### WORK TO BE COMPLETED
What is needed is an exact copy of the data that follows.

+ + + + + + +

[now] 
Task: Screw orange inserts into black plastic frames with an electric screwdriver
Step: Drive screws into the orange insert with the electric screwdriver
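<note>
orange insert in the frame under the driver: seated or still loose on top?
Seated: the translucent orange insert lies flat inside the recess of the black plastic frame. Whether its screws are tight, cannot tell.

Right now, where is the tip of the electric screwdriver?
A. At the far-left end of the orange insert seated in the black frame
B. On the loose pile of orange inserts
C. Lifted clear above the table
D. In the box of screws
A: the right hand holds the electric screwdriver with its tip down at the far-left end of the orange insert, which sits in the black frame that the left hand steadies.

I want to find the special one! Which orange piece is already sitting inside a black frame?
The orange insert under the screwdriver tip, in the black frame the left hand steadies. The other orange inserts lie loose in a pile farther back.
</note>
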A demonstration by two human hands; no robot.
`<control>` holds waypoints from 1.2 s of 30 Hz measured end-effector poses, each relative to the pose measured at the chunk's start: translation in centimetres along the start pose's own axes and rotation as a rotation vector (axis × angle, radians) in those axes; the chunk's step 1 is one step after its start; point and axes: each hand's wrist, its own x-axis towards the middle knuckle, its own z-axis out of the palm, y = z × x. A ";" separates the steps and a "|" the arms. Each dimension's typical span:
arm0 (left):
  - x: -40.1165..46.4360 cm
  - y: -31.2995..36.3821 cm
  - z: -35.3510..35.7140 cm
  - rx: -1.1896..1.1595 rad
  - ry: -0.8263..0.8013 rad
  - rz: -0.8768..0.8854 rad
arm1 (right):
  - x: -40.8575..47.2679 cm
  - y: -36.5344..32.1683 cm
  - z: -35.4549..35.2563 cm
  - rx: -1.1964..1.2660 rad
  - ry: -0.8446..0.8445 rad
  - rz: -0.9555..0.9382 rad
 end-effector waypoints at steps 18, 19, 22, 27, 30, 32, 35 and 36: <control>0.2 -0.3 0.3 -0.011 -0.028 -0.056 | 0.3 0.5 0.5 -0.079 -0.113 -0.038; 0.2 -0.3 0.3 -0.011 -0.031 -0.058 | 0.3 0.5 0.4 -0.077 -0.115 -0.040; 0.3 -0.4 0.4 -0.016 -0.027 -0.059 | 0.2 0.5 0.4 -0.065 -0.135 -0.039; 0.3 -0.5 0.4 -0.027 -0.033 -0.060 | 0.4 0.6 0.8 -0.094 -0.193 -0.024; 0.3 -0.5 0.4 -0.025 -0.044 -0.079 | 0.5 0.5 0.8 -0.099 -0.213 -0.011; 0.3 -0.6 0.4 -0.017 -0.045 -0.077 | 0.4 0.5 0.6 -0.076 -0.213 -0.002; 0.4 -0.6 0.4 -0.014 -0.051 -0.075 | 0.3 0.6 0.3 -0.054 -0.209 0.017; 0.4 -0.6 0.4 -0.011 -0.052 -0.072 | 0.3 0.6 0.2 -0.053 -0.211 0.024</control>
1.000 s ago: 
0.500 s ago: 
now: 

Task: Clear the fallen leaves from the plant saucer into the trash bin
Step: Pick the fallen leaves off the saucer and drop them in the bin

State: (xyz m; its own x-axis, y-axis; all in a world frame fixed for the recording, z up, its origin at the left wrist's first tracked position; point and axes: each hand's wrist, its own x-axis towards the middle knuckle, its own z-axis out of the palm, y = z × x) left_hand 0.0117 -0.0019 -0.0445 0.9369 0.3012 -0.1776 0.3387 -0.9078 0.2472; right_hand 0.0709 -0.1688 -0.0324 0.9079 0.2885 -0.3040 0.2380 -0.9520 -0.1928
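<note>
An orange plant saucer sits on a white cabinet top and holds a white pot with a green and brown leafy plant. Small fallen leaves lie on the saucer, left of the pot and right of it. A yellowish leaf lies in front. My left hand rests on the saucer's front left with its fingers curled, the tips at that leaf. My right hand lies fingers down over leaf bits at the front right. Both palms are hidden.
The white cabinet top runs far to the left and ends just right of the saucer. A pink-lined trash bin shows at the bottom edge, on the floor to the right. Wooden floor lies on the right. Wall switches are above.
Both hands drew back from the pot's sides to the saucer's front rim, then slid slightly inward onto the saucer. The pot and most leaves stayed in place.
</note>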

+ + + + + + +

### EXPECTED ANSWER
[now] 
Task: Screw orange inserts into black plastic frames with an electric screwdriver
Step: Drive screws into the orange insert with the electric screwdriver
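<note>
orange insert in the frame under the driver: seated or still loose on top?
Seated: the translucent orange insert lies flat inside the recess of the black plastic frame. Whether its screws are tight, cannot tell.

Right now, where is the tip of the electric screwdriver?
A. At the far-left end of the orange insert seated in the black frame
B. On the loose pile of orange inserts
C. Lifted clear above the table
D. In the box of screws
A: the right hand holds the electric screwdriver with its tip down at the far-left end of the orange insert, which sits in the black frame that the left hand steadies.

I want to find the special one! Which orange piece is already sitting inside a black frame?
The orange insert under the screwdriver tip, in the black frame the left hand steadies. The other orange inserts lie loose in a pile farther back.
</note>
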A demonstration by two human hands; no robot.
`<control>` holds waypoints from 1.2 s of 30 Hz measured end-effector poses, each relative to the pose measured at the chunk's start: translation in centimetres along the start pose's own axes and rotation as a rotation vector (axis × angle, radians) in those axes; the chunk's step 1 is one step after its start; point and axes: each hand's wrist, its own x-axis towards the middle knuckle, its own z-axis out of the palm, y = z × x. A ";" separates the steps and a "|" the arms. Each dimension's typical span:
arm0 (left):
  - x: -40.1165..46.4360 cm
  - y: -31.2995..36.3821 cm
  - z: -35.3510..35.7140 cm
  - rx: -1.1896..1.1595 rad
  - ry: -0.8263..0.8013 rad
  - rz: -0.8768..0.8854 rad
arm1 (right):
  - x: -40.8575..47.2679 cm
  - y: -36.5344..32.1683 cm
  - z: -35.4549..35.2563 cm
  - rx: -1.1964..1.2660 rad
  - ry: -0.8446..0.8445 rad
  - rz: -0.9555..0.9382 rad
 end-effector waypoints at steps 18, 19, 22, 27, 30, 32, 35 and 36: <control>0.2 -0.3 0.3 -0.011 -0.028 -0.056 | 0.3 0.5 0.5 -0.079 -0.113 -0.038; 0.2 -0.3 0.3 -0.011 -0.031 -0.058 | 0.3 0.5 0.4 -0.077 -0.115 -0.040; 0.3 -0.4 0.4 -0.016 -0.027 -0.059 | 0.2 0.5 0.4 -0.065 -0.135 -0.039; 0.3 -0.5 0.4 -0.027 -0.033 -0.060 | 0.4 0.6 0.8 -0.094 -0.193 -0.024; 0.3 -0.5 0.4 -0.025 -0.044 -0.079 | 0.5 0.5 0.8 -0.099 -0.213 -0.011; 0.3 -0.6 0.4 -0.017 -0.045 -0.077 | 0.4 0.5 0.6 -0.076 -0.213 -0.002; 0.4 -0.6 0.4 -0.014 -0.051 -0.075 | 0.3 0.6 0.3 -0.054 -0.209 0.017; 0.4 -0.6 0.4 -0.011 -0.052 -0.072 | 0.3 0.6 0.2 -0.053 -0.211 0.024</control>
1.000 s ago: 
0.500 s ago: 
now: 

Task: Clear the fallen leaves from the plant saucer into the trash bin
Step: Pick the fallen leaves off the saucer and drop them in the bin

State: (xyz m; its own x-axis, y-axis; all in a world frame fixed for the recording, z up, its origin at the left wrist's first tracked position; point and axes: each hand's wrist, its own x-axis towards the middle knuckle, its own z-axis out of the palm, y = z × x) left_hand 0.0117 -0.0019 -0.0445 0.9369 0.3012 -0.1776 0.3387 -0.9078 0.2472; right_hand 0.0709 -0.1688 -0.0324 0.9079 0.2885 -0.3040 0.2380 -0.9520 -0.1928
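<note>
An orange plant saucer sits on a white cabinet top and holds a white pot with a green and brown leafy plant. Small fallen leaves lie on the saucer, left of the pot and right of it. A yellowish leaf lies in front. My left hand rests on the saucer's front left with its fingers curled, the tips at that leaf. My right hand lies fingers down over leaf bits at the front right. Both palms are hidden.
The white cabinet top runs far to the left and ends just right of the saucer. A pink-lined trash bin shows at the bottom edge, on the floor to the right. Wooden floor lies on the right. Wall switches are above.
Both hands drew back from the pot's sides to the saucer's front rim, then slid slightly inward onto the saucer. The pot and most leaves stayed in place.
</note>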

Nothing else is required to finish the exercise.